In the last Board Pack, there was a document by the AUU General Manager that addressed...something. The document was confidential, so of course none of our extremely honest board directors (or any of our dishonest board directors) would tell me what was in it. As I trudged through the alley ways behind the physics building, coming up with ever more outrageous ideas about how to get the information, I was hailed by a creaking old voice. A little old lady, bent from the weight of a hundred insubstantial shawls, was shuffling her tarot cards as she watched me pass by. "Why not?", I thought. "She can't tell me any less about this report than I know now." At first, she seemed to think that a dollar spent on finding out about student politics was a dollar wasted, but then she staggered theatrically, and slumped onto her stool. With quivering hands she took up her cards, asked me to think hard about my question, shuffle them and place my final bet. Then she laid them down...

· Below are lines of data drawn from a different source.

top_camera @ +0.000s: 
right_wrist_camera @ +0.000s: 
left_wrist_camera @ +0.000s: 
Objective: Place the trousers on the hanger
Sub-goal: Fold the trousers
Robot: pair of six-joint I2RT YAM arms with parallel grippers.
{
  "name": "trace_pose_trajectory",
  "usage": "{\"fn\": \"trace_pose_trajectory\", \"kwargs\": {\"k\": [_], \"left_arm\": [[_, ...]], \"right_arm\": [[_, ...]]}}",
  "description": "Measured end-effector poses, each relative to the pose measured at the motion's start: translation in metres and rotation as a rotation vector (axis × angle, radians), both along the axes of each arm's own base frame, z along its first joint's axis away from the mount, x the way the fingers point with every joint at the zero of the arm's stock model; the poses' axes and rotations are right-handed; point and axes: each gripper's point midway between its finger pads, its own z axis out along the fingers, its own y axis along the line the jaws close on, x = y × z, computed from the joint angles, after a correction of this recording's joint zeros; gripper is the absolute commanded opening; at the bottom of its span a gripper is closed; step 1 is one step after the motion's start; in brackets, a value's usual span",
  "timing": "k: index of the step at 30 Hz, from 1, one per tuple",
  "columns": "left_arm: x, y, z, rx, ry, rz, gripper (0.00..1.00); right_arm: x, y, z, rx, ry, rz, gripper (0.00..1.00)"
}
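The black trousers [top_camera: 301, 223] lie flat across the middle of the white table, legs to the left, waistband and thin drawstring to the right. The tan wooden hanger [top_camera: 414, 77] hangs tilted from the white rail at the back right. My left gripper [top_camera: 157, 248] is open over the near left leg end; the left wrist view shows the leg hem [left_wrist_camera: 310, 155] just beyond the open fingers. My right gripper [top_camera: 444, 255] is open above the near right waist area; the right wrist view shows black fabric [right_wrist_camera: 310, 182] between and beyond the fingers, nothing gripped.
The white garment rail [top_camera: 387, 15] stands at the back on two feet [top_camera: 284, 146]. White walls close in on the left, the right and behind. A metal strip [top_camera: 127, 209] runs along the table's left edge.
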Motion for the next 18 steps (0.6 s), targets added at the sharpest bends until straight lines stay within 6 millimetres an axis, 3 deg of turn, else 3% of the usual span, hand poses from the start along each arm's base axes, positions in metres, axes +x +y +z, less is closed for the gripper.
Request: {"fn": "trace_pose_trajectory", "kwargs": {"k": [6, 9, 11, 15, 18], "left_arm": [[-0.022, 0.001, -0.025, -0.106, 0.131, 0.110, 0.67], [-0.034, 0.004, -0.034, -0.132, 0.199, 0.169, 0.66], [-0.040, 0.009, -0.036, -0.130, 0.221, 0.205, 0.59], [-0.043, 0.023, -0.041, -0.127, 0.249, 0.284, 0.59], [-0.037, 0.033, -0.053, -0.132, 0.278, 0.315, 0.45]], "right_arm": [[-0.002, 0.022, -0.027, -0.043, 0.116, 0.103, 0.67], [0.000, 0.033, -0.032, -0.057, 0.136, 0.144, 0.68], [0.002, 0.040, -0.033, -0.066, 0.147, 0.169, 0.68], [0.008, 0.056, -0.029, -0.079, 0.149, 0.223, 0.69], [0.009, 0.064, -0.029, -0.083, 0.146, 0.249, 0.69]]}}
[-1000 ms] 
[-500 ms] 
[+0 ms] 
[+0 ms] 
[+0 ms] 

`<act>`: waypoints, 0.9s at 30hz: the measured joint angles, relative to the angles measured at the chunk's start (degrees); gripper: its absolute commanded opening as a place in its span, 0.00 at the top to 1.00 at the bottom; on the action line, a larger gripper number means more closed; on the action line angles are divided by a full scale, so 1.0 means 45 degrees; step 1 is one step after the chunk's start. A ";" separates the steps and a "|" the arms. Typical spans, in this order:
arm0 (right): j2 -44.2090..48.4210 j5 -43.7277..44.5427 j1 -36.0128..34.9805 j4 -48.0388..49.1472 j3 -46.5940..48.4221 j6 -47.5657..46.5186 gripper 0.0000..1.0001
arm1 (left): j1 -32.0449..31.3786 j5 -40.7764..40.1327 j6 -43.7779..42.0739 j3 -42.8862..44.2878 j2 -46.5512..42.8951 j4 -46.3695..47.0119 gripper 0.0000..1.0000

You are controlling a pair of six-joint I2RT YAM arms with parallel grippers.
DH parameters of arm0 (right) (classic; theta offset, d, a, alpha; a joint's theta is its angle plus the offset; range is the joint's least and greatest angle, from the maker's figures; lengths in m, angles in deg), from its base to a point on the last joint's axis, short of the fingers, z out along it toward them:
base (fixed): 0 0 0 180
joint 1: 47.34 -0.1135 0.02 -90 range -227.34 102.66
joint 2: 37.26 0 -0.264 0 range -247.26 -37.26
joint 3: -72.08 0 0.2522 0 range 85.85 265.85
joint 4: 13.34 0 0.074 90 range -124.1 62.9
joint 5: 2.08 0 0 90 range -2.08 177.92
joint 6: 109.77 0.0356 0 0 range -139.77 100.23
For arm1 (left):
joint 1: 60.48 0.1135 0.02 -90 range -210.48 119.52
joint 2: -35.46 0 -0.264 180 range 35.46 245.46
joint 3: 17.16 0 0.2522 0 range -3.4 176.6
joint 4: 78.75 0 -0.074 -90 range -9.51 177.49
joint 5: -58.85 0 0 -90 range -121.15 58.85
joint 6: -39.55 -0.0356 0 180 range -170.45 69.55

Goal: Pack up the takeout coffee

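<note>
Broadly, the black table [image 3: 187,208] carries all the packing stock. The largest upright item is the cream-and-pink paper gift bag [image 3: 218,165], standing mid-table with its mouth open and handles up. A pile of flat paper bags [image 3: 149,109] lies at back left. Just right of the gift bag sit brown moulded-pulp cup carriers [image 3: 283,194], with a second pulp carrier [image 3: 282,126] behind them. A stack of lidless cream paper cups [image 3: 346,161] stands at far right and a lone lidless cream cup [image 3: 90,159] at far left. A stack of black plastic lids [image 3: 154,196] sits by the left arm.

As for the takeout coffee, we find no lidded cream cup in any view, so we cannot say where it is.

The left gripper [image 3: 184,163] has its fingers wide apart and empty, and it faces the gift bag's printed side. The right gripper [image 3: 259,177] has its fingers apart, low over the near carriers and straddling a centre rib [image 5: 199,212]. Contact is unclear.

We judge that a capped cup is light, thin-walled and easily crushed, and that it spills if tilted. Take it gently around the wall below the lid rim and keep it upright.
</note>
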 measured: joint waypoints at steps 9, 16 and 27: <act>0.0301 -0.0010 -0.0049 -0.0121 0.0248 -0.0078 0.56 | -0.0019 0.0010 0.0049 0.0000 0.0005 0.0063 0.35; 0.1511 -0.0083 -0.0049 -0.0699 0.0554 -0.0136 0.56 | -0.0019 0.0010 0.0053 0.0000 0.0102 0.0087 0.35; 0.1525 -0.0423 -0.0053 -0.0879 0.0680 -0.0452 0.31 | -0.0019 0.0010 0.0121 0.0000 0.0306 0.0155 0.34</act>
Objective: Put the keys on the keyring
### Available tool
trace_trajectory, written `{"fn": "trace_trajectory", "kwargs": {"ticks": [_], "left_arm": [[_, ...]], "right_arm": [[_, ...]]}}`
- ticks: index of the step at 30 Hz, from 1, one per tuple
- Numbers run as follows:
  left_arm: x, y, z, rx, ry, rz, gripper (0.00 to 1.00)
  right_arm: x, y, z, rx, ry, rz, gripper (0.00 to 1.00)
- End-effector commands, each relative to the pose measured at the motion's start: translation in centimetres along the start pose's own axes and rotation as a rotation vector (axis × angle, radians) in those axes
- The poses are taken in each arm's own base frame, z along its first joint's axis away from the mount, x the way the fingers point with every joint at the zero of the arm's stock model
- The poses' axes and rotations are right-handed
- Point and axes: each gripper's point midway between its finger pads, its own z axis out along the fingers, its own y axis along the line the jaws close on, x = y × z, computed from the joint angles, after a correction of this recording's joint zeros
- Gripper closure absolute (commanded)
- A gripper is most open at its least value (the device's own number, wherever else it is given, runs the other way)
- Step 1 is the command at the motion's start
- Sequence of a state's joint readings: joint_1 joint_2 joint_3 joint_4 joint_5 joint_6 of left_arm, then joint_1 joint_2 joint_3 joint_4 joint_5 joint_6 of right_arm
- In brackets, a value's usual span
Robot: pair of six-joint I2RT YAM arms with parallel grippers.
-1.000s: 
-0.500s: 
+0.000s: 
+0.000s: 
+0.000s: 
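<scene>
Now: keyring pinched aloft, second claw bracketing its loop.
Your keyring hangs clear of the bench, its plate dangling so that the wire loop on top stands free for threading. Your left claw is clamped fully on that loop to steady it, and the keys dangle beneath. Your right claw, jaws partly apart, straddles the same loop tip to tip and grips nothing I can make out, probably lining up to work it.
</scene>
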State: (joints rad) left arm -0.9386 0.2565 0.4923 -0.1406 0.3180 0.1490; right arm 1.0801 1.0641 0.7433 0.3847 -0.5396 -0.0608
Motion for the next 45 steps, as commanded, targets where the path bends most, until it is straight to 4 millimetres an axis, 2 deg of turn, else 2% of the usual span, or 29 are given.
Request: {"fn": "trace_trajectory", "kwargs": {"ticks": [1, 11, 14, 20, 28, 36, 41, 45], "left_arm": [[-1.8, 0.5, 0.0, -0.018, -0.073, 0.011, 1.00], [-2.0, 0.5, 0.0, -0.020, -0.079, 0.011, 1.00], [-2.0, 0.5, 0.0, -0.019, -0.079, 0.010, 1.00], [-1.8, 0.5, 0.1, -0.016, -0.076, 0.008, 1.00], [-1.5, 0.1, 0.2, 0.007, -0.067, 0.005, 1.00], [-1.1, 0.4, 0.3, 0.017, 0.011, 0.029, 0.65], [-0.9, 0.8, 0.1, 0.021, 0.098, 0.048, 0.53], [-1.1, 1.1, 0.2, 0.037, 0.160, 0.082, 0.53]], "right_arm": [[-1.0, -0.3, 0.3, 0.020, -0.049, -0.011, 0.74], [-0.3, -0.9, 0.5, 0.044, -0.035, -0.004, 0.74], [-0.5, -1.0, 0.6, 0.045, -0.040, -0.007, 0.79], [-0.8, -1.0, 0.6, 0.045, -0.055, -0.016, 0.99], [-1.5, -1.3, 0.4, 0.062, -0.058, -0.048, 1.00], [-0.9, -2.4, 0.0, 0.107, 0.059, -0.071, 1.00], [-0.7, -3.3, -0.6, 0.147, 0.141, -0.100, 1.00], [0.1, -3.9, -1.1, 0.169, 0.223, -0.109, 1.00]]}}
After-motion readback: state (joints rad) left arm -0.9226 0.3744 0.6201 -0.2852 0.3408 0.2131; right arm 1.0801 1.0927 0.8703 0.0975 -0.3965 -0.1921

The first card to come out was the Emperor, who she said signified authority, dominance and a source of immediate change. This was followed by the Devil, which she said was an omen of a negative situation that had come about from clouded judgement, and could not be avoided. She spoke of failure and disaster as a result. Laid out as they were, the Emperor was said to be a harbinger of the devil's omens, a figure of authority preaching to all of the tragic fate that would be brought down as a result of this poor foresight. Could this mean that the report says the Union is still in trouble, and in fact might still collapse after all?
The next three cards whispered sibilantly of the woes that had led to this sad state of affairs, according to the report. First, the Justice, peering up at us as it sat there, ominously upside-down. A sign of complicated rules and confusion, this lead me to think that someone else had noticed how convoluted the Union's many laws, policies and strange power structures are. It was followed by a reversed Temperance card; a sign of conflicts, competing interests, division and hostility, which could only refer to the factional bickering and political conniving that plagues the board. Obviously. The final card in this set was the Hanged Man. He was the right way up, but in a bad way, because he was hanging from the ankle. In wafts of wine-red tinted halitosis, it was explained to me that this signified a crowd mentality and a lack of effort, often caused by a single-year stint on a board that's controlled by three or four strong personalities. Really, for a deck of old cards, they seemed to know an awful lot about how the AUU works.
She turned then to the future that the Emperor sees for the Union. Two cards were laid down: the Tower and the King of Swords. Great and mostly unwelcome changes are in store, according to this frail old clairvoyant. She said that the report calls for an influx of authority, power that is detatched and determined, almost militaristic compared to the old order. This sounded to me like no student organisation I'd ever heard of, almost as though the Board would be replaced with a professional management who oversaw the affiliates and left the SRC as the only political body, relegating the Board to a role as a diminished student advisory body. But then, as the frail mystic reminded me, the cards can be interpreted in many different ways.
As I wandered away, contemplating her words and feeling like that was a gold coin well spent, she called to me again. A final card had fallen from the deck as I stood up: a reversed Ace of Coins. She said that this showed spiritual impoverishment on the part of the report, and a focus on material assets, prosperity and comfort over the strong community that used to be the mainstay of the Union (well, that and a student services fee). Who knows, there might have even been some truth in what she said.
There's going to be a special meeting on February 12th, Margaret Murray at 5:30pm to look at governance issues. Feel free to come and try to get a handle on what's happening. Unfortunately, the meeting is likely to be in camera, so we're making up a list of possible pass times. Feel free to add your own ideas...
- Playing cards
- *Not* listening through the window like some people were trying to last time
- Harassing everyone who has a weak bladder
- Speculating a lot on what's going on
- Selling cream pies to everyone who might want to throw something during the discussion
- Selling popcorn to everyone who's just there to enjoy the spectacle
3 comments:
fucking awesome.
that is all
Well done, Hannah. That is an impressive piece of work.
Thanks, guys. :D
I'm amazingly glad in hindsight that I left it to the next morning to edit.